Björn Ommer, Peter Bell & Michael Arnold

Inovation Fund FRONTIER, Heidelberg University funded by German Research Foundation (DFG)

The interdisciplinary Frontier project connects computer vision with the field of art history and analyses early modern architecture with the help of machine learning and image processing.

Our approach is initially based on a small database of 1324 images. The collection contains photographs of early modern facades, illustrations from architectural treatises, drawings, and book illustrations from the British Library.

Fig 1. A search for a balustrade shows a good variation of results. However one also finds typical examples for false positives.


The Frontier project divides its research into three tasks. The first task is to detect entire buildings or parts of buildings. This is done either by selecting a part of an existing image or by uploading a new image.

Fig 2. Search results of Corinthian Capitals. Undeniably, images of Composite Capitals are mixed in with the results.


Fig 3. The algorithm is especially successful in the search for rather uncommon Orders.


An offline pool of prototypical negative examples of early modern architecture is created once on the database. This allows the user to search for an arbitrary selection of the image. Every search request performed by the user is then compared with the negative pool to identify its differences in order to find similar objects in the image database.

Fig 4. As in this case, the results can have large variations which may offer some unexpected inspiration.


For this project, we have designed a web-application to allow users easy access. Significant objects like balustrades, capitals, arches and sculptures are mostly well recognized and found, however, several mistakes may occur due to distracting geometrical forms or clutter present in the images.

Fig 5. The results show many variations of rusticated masonry and deliver a synoptic view of architectural form.


The second task involves an interactive learning approach in which the user judges the search results or trains objects for search tasks individually.
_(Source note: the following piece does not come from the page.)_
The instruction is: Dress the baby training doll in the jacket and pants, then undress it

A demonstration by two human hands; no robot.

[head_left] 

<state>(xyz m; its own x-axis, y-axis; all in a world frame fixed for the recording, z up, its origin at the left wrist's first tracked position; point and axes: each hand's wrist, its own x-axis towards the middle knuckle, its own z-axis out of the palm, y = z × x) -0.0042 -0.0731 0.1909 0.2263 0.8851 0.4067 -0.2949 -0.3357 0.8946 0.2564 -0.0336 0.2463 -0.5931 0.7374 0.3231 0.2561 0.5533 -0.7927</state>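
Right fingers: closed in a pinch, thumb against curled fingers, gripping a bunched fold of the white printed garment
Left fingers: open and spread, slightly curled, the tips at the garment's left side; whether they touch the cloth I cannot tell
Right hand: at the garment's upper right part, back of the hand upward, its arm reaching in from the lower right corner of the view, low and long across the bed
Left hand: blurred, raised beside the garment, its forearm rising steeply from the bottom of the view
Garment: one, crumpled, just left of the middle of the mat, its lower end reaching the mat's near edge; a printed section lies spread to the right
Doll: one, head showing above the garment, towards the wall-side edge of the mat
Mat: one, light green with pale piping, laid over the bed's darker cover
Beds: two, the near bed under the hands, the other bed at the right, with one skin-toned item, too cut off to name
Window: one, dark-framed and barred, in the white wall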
This approach helps to find similar parts either in a single architectural unit or in different buildings.

Fig 6. Trained objects provide more accurate search results. In this case, all the capitals of the Berlin City Palace are included in the first two rows.
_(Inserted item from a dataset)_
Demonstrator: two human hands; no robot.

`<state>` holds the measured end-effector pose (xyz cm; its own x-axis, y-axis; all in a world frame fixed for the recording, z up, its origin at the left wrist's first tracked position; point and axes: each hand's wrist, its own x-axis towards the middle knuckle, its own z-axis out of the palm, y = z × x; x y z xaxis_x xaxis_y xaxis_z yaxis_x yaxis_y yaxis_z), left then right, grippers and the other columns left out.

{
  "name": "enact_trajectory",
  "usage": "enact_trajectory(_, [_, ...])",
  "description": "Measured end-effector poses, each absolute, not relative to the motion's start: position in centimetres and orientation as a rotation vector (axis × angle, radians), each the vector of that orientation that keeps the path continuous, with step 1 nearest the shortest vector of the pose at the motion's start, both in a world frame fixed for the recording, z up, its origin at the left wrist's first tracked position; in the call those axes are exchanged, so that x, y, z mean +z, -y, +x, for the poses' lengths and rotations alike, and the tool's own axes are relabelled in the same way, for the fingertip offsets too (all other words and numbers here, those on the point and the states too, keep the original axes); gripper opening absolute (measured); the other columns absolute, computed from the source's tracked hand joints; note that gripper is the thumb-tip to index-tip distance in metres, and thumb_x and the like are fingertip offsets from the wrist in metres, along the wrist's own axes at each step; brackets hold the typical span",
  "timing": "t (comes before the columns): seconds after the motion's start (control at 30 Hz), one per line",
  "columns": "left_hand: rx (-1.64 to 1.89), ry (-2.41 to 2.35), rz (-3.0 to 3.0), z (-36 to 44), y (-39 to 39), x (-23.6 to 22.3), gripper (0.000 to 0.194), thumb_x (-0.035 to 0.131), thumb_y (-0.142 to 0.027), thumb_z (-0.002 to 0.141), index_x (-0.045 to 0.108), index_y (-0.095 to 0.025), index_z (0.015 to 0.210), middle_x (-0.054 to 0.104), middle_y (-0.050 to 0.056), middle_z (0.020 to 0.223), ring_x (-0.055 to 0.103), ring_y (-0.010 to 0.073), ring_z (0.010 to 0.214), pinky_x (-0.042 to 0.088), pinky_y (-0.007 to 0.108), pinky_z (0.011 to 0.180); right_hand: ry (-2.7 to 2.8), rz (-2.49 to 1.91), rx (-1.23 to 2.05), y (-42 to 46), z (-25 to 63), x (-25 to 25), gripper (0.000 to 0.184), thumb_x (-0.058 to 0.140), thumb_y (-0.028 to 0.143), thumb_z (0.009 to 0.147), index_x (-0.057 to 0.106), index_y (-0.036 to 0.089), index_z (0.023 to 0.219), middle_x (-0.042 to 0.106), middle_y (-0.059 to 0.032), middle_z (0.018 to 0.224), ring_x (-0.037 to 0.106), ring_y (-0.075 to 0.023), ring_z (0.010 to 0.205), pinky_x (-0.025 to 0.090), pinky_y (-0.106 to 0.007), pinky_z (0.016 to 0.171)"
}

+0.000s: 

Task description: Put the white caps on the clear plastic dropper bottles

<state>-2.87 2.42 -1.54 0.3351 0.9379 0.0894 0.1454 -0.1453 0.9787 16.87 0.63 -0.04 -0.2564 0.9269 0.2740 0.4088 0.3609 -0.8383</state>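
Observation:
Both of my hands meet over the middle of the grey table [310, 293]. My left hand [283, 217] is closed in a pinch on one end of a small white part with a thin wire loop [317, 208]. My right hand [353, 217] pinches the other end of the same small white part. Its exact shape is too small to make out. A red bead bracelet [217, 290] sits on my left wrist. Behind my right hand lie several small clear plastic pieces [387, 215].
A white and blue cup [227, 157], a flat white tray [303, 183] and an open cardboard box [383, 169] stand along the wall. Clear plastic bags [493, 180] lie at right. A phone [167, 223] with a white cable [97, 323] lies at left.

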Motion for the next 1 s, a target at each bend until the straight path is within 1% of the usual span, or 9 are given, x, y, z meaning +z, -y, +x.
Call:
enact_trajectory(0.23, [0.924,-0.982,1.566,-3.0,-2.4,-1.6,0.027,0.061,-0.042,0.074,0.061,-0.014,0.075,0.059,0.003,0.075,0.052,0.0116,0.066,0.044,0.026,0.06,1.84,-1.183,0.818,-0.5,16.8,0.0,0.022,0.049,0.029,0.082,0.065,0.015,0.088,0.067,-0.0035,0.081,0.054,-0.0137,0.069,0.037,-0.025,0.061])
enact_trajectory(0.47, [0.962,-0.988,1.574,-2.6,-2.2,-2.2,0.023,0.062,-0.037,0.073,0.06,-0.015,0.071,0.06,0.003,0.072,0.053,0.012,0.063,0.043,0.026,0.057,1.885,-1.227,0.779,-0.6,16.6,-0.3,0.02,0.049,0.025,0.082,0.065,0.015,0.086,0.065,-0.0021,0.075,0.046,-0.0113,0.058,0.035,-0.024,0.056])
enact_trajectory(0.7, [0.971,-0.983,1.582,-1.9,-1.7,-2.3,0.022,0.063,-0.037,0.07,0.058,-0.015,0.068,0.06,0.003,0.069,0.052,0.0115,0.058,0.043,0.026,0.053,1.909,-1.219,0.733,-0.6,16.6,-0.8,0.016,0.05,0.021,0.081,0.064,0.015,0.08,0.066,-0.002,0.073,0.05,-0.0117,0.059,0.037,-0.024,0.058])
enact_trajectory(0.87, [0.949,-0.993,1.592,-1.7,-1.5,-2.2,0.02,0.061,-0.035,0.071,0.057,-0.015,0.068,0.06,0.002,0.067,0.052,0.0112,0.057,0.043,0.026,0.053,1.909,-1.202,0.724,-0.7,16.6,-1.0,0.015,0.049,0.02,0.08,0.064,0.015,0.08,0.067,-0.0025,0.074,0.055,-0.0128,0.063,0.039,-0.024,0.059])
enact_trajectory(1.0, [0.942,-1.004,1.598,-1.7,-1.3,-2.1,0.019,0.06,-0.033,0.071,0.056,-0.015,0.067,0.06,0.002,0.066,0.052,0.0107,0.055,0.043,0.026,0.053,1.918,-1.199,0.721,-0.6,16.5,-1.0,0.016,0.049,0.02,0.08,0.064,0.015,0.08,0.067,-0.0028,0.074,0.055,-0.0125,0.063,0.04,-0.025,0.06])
Fig 7. Processing pipeline: a) original image of size 400x500, b) binary edge image, c) subset of patches from binary edge image of size 21x21, d) self-similarity fire-pattern of Chamfer Matching costs for a small subset of patches, e) self-similarity cost matrix (size 1646x1646) between all patches, f) Region self-similarity: clustering of e) assigns patches to groups. Different groups are rendered in different color and the likelihood of a patch belonging to a group is visualized through saturation. .


The third task is the analysis of architecture by self-similarity. Unlike the first approach, this task is supposed to be solved without any learned input. With the help of chamfer matching, the algorithm identifies the shapes inside the image and compares similar patches in other images to find matching regions. This approach should not only be able to recognize and show similar parts of buildings but also allow for a deeper understanding of their composition and design. There is some evidence that, in comparison to other picture databases, working with images of architecture is not as easy as had been previously assumed. The unsupervised approach is especially challenging for basic research.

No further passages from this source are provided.